▸ **Problem description**
Each line from the beginning of the entries below through the line that includes "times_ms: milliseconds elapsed" must be returned exactly as given.

▸ **The input**
########

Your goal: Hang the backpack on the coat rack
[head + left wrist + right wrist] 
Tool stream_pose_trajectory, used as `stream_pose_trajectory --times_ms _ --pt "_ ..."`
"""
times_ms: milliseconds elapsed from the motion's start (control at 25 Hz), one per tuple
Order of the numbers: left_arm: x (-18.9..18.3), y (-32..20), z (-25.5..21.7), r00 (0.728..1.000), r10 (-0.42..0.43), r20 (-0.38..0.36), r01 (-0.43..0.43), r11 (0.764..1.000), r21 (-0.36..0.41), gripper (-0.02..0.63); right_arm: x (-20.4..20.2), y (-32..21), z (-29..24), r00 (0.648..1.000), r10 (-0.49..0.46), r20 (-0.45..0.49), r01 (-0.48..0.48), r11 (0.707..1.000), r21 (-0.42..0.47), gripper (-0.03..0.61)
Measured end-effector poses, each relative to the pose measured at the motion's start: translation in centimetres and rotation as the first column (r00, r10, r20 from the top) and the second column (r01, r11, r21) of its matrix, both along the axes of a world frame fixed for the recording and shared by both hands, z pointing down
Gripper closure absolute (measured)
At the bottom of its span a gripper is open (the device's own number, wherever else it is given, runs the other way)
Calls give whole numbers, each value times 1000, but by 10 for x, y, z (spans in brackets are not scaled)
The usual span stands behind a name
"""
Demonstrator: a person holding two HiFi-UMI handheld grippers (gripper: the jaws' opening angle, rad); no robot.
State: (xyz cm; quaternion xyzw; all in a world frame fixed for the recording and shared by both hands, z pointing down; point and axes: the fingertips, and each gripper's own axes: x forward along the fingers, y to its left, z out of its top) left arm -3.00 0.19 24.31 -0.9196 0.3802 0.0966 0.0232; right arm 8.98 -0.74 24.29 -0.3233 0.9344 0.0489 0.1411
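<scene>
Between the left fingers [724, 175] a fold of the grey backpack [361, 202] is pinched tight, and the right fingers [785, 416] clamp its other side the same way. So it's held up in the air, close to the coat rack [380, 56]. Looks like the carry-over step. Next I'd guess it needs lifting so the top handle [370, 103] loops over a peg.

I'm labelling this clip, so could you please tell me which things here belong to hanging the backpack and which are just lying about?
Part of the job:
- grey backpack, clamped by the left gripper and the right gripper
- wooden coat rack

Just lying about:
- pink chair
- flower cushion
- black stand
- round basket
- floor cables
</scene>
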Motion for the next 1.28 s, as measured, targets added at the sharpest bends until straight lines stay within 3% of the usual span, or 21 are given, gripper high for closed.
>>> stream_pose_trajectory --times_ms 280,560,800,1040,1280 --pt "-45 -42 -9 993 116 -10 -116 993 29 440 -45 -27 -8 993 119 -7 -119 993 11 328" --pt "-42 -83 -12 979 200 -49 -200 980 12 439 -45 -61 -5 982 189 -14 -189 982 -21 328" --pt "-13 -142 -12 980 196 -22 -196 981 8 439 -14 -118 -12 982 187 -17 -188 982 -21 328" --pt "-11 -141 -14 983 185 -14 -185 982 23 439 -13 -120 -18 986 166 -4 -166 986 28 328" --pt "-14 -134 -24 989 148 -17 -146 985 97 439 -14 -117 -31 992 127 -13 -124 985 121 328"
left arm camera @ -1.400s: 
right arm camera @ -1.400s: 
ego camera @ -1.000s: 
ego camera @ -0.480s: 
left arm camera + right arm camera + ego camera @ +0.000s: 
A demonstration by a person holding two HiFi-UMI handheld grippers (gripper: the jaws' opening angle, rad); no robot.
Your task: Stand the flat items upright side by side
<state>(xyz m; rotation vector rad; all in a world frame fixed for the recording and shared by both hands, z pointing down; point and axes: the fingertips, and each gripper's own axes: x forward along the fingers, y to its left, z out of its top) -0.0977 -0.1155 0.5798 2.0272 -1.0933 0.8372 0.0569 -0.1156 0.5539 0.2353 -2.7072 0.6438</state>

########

▸ **Problem solution**
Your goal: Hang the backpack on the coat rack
[head + left wrist + right wrist] 
Tool stream_pose_trajectory, used as `stream_pose_trajectory --times_ms _ --pt "_ ..."`
"""
times_ms: milliseconds elapsed from the motion's start (control at 25 Hz), one per tuple

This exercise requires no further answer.